Sorry for long post
This topic is very interesting to me.
Quite interesting story, thanks for sharing!
But I must confess that for the life of me I'm not able to understand where one Drake's song ends and another starts.
I believe the only reason this got viral is because of Drake's name on it, so many fans immediately jumped on the hype train - not for the quality of its music. Sorry for even saying that but... I really think so.
Thought I must admit the bass riff is solid. I'm sure AI will rock in this style of music - repetitive and simple, not much efforts invested, no serious/interesting theory concepts or anything behind it.
It's all about the person, all about the guy who made an icon out of himself. It's basically the cult of personality right here, for whatever reason it's started. AI will not take his jobs simply because it can generate very similar song. Not many will listen to it if you remove "Drake" from the title. Name what made this viral. Not the music. The song itself is... average, to put it mildly. Not peak Dre D, not even close, IMO.

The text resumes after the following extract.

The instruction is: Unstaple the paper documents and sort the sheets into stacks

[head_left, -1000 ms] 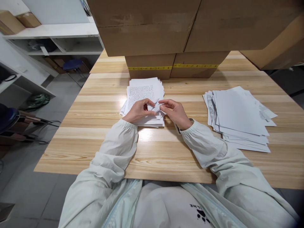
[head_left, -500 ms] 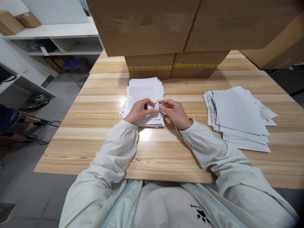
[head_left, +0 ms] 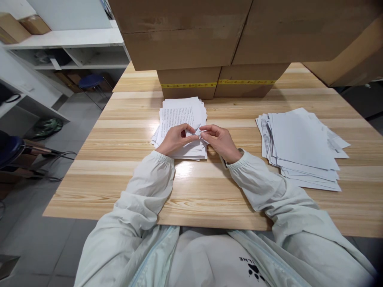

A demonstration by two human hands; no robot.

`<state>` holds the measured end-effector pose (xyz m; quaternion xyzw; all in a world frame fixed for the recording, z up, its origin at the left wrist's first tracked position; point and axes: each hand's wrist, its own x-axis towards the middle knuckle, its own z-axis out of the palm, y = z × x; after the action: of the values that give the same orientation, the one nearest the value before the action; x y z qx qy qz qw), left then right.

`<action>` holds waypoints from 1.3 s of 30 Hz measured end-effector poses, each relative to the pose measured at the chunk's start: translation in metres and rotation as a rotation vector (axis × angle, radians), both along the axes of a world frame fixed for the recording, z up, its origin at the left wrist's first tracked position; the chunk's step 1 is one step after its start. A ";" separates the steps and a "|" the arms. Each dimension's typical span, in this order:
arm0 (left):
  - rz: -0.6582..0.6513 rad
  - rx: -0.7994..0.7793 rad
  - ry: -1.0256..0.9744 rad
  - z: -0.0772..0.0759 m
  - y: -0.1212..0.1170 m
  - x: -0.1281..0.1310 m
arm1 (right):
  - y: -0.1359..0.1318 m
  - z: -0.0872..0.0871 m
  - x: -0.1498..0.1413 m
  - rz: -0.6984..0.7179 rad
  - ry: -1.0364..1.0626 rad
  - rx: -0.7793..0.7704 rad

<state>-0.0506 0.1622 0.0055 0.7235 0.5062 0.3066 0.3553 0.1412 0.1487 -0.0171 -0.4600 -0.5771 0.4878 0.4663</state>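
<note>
A stack of printed paper sheets (head_left: 182,113) lies in front of me, its edges uneven. Over its near right part, my left hand (head_left: 176,139) pinches a sheet of paper (head_left: 196,130) between thumb and index finger. My right hand (head_left: 220,141) is closed on the same sheet from the other side, its fingertips close to those of the left. The paper looks bent or folded between the hands, though the fingers hide much of it. Something dark red shows in the gap of the left hand; I cannot make out what it is.
A second, looser pile of paper sheets (head_left: 302,139) lies to the right on the wooden table (head_left: 125,171). Cardboard boxes (head_left: 191,36) are stacked at the table's back. Off to the left stand white shelves (head_left: 77,38) and a blue stool (head_left: 90,81).
Both hands stay in nearly the same place, with at most a slight shift of the fingertips on the paper. The stacks have not moved.
</note>
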 end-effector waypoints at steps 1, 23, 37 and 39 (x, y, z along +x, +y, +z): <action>-0.005 0.008 -0.012 -0.001 0.000 0.000 | 0.000 0.000 0.000 0.003 0.002 -0.002; -0.441 0.668 0.693 0.033 -0.073 0.052 | 0.000 0.028 0.015 0.069 0.052 -0.232; 0.277 0.017 -0.738 0.023 -0.070 0.019 | -0.057 0.035 0.063 -0.368 0.007 0.125; 0.246 -0.095 -0.798 0.011 -0.081 0.029 | -0.077 0.025 0.060 -0.350 -0.008 0.062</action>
<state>-0.0213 0.0809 0.0163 0.4650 0.4252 0.5794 0.5170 0.2013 0.0712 0.0081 -0.5404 -0.5049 0.3794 0.5560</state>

in fact bizarre you mention KNOWER and Jacob Collier as I've been listening to both a ton lately (Collier's latest album on as I type this)
SAME
Like two weeks of Knower almost non-stop plus mixing in Collier since the release. Absolutely mind-blowing stuff!
History is full of people feeling so confident that they're job is so unique and important that they could never be replaced who were left behind by automation
Oh, that's absolutely not the point I'm trying to express here.
But yes, there is no doubt SOMEONE will need to sort everything AI generates to find actual jems here. Yes, you can basically limit it only to high-quality stuff - like ask AI to generate a song but use commercially available libraries, and you'll get incredibly played (by humans) result simply by mixing stuff according to some rules. But someone will need to listen to it and make something of the result. Like that Drake song that was also "curated" by the person who put it on Internet.
The rest will use it to create songs more quickly and more, let's say, accurately, professionally sounding. So the role of the professional will most likely increase - actually good musicians will find a way how to be better than the rest by using the tools in creative ways.
And amateurs might get their shot to glory - just as many had since recording at home became available to literally everyone.
And you know what? Just one other thought. Again, a pure speculation, but what is not speculation here?
We all know how easy it is to understand "digital vs analog" when you see what you are playing, right? Pretty much everyone easily hears the difference between Fender Custom Shop and chinese replica when they see them. It's the "blind test" where suddenly many "golden ears" cannot understand if this is a genuine early Plexi in mint condition or say Fractal, and for the good reason.
Same - or I's say much worse - fate will fall upon AI. Right now it's everyone's favorite toy. Once people understand there is no real "I" behind this, they will not be able not to think it's all fake. Right now it's all fun and games, but people will still go look for a real person to follow.